[SCROLL DOWN FOR UPDATES] A giant crane toppled over and crashed onto Worth Street between Church Street and West Broadway in Tribeca shortly before 8:30 a.m. today. An FDNY spokesperson said one person was killed and two others were critically injured in the crane collapse. The injured individuals have been taken to Bellevue hospital.

An officer at the scene tells us there were multiple deaths and that "it's about the worst situation it could be." The officer also said he believed the crane fell due to heavy winds whipped up in this morning's snowfall. Here's video:

The crane was stationed outside a building at 60 Hudson, which takes up an entire block between West Broadway and Hudson, before it fell. The NYPD has closed off Worth Street where the crane fell, and there are reports of live electrical wires on the ground. Other streets have been closed as well.

Update 9:10 a.m.: Alex Dibacco, who works across the street from the building, says the crane was being used to install backup generators on the roof of the building. "They've been hauling engines and fans off the top all week," Dibacco tells us. "They don't want them in the basement after the hurricane."

"The wind was blowing very strongly from the west down Worth street," says Kurt Nelson, who works inside 60 Hudson. He did not see the crane fall, but tells us, "as soon as I got up to our floor and in the office, the whole building shook violently for a couple seconds, and then I ran back down to the street."
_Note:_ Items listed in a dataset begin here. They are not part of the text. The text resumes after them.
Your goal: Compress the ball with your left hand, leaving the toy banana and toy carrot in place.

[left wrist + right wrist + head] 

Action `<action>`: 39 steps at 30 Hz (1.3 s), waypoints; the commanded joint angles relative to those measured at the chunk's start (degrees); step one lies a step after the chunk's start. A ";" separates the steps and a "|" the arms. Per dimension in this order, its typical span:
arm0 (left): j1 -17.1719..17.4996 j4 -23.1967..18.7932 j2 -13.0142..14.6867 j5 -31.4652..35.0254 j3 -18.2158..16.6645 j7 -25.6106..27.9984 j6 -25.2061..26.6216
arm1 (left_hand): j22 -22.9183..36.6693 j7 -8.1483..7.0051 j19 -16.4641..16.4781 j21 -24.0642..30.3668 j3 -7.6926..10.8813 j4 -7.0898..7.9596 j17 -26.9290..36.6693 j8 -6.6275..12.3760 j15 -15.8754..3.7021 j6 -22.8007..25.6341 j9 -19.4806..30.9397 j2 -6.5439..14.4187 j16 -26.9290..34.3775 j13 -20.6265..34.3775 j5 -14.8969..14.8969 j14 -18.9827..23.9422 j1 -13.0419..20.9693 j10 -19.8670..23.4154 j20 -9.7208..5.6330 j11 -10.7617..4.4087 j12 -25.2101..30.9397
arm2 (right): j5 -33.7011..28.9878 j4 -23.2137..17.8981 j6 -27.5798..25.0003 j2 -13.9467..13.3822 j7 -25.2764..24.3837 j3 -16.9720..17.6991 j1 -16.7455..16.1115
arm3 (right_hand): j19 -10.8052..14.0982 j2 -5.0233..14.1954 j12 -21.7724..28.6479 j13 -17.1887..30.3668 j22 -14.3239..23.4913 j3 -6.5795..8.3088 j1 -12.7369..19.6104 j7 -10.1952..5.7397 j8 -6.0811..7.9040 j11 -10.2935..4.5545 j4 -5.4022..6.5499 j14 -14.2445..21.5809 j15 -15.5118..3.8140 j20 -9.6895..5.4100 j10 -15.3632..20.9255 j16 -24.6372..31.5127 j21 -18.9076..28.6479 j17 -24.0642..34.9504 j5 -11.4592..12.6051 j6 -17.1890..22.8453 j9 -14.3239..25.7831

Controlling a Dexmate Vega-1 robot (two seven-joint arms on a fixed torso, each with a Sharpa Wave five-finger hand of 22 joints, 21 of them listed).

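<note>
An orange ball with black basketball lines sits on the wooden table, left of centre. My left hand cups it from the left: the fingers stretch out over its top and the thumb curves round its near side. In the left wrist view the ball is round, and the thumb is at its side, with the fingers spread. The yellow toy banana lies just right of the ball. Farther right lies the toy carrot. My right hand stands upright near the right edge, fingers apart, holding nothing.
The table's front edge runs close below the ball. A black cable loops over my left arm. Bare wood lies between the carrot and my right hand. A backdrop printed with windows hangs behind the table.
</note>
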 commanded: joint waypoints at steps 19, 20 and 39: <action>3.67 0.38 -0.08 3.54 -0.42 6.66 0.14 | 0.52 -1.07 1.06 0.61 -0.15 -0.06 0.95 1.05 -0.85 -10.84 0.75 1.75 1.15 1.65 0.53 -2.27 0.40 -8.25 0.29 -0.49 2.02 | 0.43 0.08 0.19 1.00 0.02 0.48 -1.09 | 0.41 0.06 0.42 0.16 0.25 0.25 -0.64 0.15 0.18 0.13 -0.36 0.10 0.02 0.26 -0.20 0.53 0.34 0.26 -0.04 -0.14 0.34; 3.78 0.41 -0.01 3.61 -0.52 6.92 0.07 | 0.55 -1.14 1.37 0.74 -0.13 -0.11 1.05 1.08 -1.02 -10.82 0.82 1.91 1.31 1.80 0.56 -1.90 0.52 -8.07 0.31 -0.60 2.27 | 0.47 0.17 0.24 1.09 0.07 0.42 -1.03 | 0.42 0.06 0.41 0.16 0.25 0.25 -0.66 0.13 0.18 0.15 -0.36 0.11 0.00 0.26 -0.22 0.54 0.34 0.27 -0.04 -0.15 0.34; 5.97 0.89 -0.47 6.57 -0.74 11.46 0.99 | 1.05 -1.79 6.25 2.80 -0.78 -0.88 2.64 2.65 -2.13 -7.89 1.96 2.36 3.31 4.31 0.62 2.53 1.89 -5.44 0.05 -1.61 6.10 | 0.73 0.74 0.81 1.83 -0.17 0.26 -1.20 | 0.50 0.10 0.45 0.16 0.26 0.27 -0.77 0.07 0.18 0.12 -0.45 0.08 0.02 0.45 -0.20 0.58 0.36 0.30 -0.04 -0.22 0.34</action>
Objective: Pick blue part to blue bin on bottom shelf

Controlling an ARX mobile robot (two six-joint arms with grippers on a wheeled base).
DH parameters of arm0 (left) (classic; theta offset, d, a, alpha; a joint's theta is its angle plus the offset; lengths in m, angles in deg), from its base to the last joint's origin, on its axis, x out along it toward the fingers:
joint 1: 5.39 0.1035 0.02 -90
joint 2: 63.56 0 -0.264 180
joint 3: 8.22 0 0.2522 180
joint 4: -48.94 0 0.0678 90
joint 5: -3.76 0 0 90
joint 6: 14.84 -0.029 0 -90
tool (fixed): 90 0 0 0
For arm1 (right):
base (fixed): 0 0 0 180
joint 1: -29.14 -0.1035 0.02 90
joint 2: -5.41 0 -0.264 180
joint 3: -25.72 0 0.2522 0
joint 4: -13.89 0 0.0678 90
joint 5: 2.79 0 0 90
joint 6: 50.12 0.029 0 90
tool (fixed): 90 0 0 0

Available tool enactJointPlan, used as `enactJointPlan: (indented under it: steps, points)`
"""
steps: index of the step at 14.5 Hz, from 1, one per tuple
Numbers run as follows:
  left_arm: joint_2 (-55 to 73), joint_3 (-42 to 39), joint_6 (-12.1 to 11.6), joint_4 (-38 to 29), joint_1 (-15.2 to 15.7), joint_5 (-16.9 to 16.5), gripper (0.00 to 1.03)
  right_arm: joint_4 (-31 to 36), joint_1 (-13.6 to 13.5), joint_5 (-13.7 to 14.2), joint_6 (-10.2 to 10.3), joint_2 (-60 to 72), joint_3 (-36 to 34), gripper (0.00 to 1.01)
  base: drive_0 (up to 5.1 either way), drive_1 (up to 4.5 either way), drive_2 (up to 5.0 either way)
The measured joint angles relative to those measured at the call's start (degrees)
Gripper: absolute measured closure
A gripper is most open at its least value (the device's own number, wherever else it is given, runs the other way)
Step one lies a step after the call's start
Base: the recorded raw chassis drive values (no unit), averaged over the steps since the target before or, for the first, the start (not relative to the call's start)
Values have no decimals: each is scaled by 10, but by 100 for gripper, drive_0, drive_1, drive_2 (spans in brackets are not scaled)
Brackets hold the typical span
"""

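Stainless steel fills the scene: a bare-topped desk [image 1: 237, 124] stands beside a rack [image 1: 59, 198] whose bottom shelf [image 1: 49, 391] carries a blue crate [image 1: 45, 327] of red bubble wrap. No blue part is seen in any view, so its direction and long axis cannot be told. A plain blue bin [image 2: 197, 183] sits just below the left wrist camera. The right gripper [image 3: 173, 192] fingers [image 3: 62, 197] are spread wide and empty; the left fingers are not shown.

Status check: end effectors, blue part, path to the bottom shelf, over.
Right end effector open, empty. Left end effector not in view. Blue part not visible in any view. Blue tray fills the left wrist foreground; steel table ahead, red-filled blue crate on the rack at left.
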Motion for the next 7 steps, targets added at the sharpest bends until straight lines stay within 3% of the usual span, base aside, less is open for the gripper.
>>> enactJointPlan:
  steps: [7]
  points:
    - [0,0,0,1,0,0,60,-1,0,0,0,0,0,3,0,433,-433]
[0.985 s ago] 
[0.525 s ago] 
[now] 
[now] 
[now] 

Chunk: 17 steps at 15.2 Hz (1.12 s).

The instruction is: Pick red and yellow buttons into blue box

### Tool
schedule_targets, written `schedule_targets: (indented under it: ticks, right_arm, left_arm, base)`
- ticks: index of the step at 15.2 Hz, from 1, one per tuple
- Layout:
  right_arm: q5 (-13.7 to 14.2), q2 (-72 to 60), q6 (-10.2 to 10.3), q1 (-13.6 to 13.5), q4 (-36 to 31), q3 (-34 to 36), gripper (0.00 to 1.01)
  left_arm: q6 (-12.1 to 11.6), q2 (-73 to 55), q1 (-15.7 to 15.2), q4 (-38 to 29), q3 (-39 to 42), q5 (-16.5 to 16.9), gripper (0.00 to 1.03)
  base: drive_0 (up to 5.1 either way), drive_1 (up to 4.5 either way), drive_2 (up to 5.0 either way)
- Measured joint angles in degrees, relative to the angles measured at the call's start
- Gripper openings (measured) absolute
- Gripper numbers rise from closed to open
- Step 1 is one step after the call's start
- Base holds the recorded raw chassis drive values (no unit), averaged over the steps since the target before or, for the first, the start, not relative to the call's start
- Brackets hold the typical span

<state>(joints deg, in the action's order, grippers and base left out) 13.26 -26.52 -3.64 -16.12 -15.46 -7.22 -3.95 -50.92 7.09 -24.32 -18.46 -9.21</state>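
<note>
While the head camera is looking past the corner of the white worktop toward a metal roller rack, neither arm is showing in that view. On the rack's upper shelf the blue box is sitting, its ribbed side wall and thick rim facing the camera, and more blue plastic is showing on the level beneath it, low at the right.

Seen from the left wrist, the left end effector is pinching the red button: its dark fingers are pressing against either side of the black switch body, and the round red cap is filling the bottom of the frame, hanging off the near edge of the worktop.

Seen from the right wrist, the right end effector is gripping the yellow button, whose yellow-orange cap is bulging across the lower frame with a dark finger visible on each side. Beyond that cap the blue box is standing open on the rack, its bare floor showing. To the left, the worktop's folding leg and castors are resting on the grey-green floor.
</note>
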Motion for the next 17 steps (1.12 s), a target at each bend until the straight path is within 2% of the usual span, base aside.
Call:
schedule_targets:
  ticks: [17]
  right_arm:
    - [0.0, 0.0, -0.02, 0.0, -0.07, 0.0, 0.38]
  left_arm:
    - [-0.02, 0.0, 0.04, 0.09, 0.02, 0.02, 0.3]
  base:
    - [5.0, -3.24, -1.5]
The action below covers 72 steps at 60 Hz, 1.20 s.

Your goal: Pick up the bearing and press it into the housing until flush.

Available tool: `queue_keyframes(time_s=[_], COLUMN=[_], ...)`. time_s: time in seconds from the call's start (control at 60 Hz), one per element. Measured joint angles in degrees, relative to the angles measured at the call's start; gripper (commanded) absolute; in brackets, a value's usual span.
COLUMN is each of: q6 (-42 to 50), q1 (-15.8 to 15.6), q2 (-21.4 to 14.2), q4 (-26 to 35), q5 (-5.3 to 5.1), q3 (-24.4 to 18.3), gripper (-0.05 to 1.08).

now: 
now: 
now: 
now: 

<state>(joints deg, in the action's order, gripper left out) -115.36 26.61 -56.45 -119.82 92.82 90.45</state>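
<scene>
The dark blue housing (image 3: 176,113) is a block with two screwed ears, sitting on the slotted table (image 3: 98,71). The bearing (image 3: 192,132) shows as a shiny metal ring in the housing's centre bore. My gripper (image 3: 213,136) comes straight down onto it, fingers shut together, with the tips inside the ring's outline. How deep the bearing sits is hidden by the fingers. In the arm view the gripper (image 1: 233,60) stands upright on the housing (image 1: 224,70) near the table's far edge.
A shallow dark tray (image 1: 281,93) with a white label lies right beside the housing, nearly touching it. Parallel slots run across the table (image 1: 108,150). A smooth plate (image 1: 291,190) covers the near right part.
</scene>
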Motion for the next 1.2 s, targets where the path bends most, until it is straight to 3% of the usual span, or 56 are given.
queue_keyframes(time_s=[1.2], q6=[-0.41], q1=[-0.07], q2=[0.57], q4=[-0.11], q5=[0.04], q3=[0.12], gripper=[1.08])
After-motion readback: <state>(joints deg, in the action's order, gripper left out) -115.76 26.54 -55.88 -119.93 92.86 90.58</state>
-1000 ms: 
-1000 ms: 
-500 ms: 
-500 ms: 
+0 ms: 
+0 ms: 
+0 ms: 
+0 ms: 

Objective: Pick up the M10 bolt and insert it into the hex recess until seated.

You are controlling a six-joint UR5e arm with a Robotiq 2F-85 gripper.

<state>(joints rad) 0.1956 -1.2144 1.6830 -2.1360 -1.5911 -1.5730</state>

Update 9:15 a.m.: Department of Buildings records show that there was a complaint against the building for using the crane on January 31st, before it was permitted to be in use.

Update 9:38 a.m.: The MTA says that due to the crane collapse, the 1 train is bypassing Franklin Street and Chambers Street in both directions. The 2 and 3 trains are bypassing Chambers Street in both directions.

Update 11:30 a.m.: At a press conference near the site of the collapse, Mayor de Blasio told reporters it was a "miracle" there weren't more injuries or deaths. Officials now say three people were injured, two seriously, by falling debris. One man who was sitting in a car was killed in the collapse.

None of the victims were workers connected to the crane, which is owned by the Bay Crane company. Four buildings were damaged, including New York Law School on West Broadway. The crane's fall impacted gas mains, and officials say there are gas leaks in the area. Several buildings have been evacuated, but none of them were residential.

Workers were in the process of lowering and securing the 565-feet-tall crane this morning before it was toppled over by 25 mph winds. "The crew was directing people away from Worth St. as the crane was being lowered," according to de Blasio.

The crane was inspected by the Buildings Department yesterday because the company had requested permission to extend it to its current 565 feet height. There are some 376 of this type of crane, called a "crawler crane," in use throughout the NYC, and de Blasio has ordered all of them to be lowered and secured in the wake of today's incident. 76 taller "tower cranes" have also been ordered secured.

The crane operator is being interviewed by the NYPD, but it's currently unclear if any criminality is suspected.

Update: 1:41 p.m.: The NYPD has identified the deceased as 38-year-old Upper West Side resident David Wichs, who worked at the New York-based financial trading firm Tower Research Capital. Wichs was reportedly sitting in his car at the time of his death.

Wichs's sister-in-law, Lisa Guttman, tells the Associated Press that Wichs immigrated to the United States from Prague as a teenager, going on to graduate with a degree in mathematics from Harvard University. Wichs was "the most brilliant person ever," Guttman said.

Update 2:39 p.m.: The Daily News reports that Wichs "had exited the parked vehicle and was standing alongside it when the crane began its violent downward arc —and dashed the unsuspecting man to the ground." Another man was reportedly still in the vehicle: Thomas O'Brien, 73, who survived with a head laceration.